> TO DO
Once you have read the listing below, write all of it out again exactly.

[[ COLLECTED MATERIAL open ]]

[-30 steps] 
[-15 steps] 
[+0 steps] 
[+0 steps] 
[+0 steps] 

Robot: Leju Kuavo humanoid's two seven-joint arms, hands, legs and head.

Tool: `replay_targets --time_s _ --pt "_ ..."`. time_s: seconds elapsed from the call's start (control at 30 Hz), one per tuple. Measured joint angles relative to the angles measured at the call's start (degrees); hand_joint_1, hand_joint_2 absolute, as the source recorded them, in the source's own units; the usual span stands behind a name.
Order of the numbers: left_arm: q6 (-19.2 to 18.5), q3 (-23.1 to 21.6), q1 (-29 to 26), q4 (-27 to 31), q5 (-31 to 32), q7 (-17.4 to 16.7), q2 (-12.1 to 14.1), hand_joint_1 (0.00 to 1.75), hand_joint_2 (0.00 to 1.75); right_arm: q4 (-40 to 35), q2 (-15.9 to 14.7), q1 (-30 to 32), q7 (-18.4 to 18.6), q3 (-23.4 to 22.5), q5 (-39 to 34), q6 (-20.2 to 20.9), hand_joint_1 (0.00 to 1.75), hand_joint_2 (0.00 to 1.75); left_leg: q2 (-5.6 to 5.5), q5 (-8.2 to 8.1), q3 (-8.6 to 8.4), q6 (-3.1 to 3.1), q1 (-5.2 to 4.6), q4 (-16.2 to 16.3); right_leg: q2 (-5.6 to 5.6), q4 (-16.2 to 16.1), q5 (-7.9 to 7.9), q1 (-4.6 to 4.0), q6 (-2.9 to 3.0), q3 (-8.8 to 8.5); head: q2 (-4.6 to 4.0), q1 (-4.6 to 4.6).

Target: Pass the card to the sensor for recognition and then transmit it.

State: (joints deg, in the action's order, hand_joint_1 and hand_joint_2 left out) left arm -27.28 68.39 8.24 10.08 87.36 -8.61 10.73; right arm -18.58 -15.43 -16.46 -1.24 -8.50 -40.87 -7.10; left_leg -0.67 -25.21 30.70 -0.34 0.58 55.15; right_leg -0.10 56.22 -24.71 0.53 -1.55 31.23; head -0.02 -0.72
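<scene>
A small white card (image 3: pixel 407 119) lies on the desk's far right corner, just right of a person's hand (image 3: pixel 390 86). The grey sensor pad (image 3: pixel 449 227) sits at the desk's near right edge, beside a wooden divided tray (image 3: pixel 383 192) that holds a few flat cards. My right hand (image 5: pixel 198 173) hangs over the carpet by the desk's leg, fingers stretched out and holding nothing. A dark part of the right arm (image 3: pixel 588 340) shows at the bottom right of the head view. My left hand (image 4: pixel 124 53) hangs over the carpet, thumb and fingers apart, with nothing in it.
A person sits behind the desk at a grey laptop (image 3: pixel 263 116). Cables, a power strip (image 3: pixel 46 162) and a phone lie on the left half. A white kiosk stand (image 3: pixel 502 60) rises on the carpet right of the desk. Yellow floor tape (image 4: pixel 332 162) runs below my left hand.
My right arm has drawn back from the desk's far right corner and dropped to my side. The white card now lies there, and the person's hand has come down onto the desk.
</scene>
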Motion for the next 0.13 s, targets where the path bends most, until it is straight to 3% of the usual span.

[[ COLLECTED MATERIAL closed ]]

> FINAL ANSWER
[-30 steps] 
[-15 steps] 
[+0 steps] 
[+0 steps] 
[+0 steps] 

Robot: Leju Kuavo humanoid's two seven-joint arms, hands, legs and head.

Tool: `replay_targets --time_s _ --pt "_ ..."`. time_s: seconds elapsed from the call's start (control at 30 Hz), one per tuple. Measured joint angles relative to the angles measured at the call's start (degrees); hand_joint_1, hand_joint_2 absolute, as the source recorded them, in the source's own units; the usual span stands behind a name.
Order of the numbers: left_arm: q6 (-19.2 to 18.5), q3 (-23.1 to 21.6), q1 (-29 to 26), q4 (-27 to 31), q5 (-31 to 32), q7 (-17.4 to 16.7), q2 (-12.1 to 14.1), hand_joint_1 (0.00 to 1.75), hand_joint_2 (0.00 to 1.75); right_arm: q4 (-40 to 35), q2 (-15.9 to 14.7), q1 (-30 to 32), q7 (-18.4 to 18.6), q3 (-23.4 to 22.5), q5 (-39 to 34), q6 (-20.2 to 20.9), hand_joint_1 (0.00 to 1.75), hand_joint_2 (0.00 to 1.75); left_leg: q2 (-5.6 to 5.5), q5 (-8.2 to 8.1), q3 (-8.6 to 8.4), q6 (-3.1 to 3.1), q1 (-5.2 to 4.6), q4 (-16.2 to 16.3); right_leg: q2 (-5.6 to 5.6), q4 (-16.2 to 16.1), q5 (-7.9 to 7.9), q1 (-4.6 to 4.0), q6 (-2.9 to 3.0), q3 (-8.8 to 8.5); head: q2 (-4.6 to 4.0), q1 (-4.6 to 4.6).

Target: Pass the card to the sensor for recognition and then transmit it.

State: (joints deg, in the action's order, hand_joint_1 and hand_joint_2 left out) left arm -27.28 68.39 8.24 10.08 87.36 -8.61 10.73; right arm -18.58 -15.43 -16.46 -1.24 -8.50 -40.87 -7.10; left_leg -0.67 -25.21 30.70 -0.34 0.58 55.15; right_leg -0.10 56.22 -24.71 0.53 -1.55 31.23; head -0.02 -0.72
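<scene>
A small white card (image 3: pixel 407 119) lies on the desk's far right corner, just right of a person's hand (image 3: pixel 390 86). The grey sensor pad (image 3: pixel 449 227) sits at the desk's near right edge, beside a wooden divided tray (image 3: pixel 383 192) that holds a few flat cards. My right hand (image 5: pixel 198 173) hangs over the carpet by the desk's leg, fingers stretched out and holding nothing. A dark part of the right arm (image 3: pixel 588 340) shows at the bottom right of the head view. My left hand (image 4: pixel 124 53) hangs over the carpet, thumb and fingers apart, with nothing in it.
A person sits behind the desk at a grey laptop (image 3: pixel 263 116). Cables, a power strip (image 3: pixel 46 162) and a phone lie on the left half. A white kiosk stand (image 3: pixel 502 60) rises on the carpet right of the desk. Yellow floor tape (image 4: pixel 332 162) runs below my left hand.
My right arm has drawn back from the desk's far right corner and dropped to my side. The white card now lies there, and the person's hand has come down onto the desk.
</scene>
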Motion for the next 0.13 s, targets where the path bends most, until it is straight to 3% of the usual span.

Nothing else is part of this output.